§ **REQUIREMENT**: Give back, word for word, only the lines from the one containing "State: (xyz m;" to the end of the listing below.

§ **RECORDED INFORMATION**:
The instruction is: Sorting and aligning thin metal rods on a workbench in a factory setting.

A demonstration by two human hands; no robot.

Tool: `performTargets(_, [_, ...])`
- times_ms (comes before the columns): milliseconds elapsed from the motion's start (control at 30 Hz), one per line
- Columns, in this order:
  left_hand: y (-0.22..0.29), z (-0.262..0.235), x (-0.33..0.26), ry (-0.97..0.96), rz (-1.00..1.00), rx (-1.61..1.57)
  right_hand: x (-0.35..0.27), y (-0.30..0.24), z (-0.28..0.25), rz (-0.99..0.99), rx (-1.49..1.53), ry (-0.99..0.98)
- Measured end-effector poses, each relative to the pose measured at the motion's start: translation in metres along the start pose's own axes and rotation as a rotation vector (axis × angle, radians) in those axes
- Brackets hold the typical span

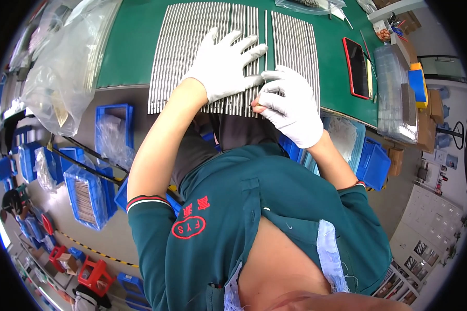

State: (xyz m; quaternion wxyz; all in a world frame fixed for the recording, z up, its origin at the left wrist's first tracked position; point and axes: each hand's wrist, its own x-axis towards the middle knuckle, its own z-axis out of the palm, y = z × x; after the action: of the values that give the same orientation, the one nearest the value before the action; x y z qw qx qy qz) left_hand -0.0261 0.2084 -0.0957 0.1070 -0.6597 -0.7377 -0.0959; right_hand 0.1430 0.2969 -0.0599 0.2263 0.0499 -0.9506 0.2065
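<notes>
Many thin silver metal rods (184, 46) lie side by side across the table's near edge. My left hand (223, 65), in a white glove, rests flat on them with its fingers spread. To the right, past a gap of green surface, is a smaller group of rods (293, 44). One single rod (266, 31) lies apart in that gap. My right hand (294, 103), gloved with bare thumb and fingertip showing, is curled at the rods' near ends. Its fingertips pinch a rod end there, mostly hidden by the fingers.
A red-edged phone (357, 67) lies on the green table (127, 52) at right, beside clear plastic trays (392, 78). A clear plastic bag (62, 78) covers the left end. Blue crates (88, 199) stand on the floor at left, and another blue crate (372, 160) at right.
</notes>
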Motion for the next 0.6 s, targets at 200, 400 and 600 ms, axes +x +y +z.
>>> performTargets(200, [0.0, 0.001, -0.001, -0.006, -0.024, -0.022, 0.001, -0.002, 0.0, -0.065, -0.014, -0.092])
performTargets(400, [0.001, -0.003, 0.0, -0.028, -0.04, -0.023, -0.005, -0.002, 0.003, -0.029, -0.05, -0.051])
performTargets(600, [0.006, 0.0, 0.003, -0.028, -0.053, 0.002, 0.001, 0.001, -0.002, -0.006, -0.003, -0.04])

§ **SOLUTION TO THE EXERCISE**:
State: (xyz m; quaternion wxyz; all in a world frame fixed for the recording, z up, its origin at the left wrist's first tracked position; point and axes: each hand's wrist, its own x-axis towards the middle knuckle, its own z-axis out of the palm, y = z × x; after the action: of the values that give the same orientation, the one nearest the value before the action; x y z qw qx qy qz) left_hand -0.0261 0.2084 -0.0957 0.1070 -0.6597 -0.7377 -0.0959; right_hand 0.1430 0.2969 -0.0599 0.2263 0.0499 -0.9506 0.2065
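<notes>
Many thin silver metal rods (184, 46) lie side by side across the table's near edge. My left hand (223, 65), in a white glove, rests flat on them with its fingers spread. To the right, past a gap of green surface, is a smaller group of rods (293, 44). One single rod (266, 31) lies apart in that gap. My right hand (294, 103), gloved with bare thumb and fingertip showing, is curled at the rods' near ends. Its fingertips pinch a rod end there, mostly hidden by the fingers.
A red-edged phone (357, 67) lies on the green table (127, 52) at right, beside clear plastic trays (392, 78). A clear plastic bag (62, 78) covers the left end. Blue crates (88, 199) stand on the floor at left, and another blue crate (372, 160) at right.
</notes>
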Motion for the next 0.6 s, targets at 200, 400 and 600 ms, axes +x +y +z.
>>> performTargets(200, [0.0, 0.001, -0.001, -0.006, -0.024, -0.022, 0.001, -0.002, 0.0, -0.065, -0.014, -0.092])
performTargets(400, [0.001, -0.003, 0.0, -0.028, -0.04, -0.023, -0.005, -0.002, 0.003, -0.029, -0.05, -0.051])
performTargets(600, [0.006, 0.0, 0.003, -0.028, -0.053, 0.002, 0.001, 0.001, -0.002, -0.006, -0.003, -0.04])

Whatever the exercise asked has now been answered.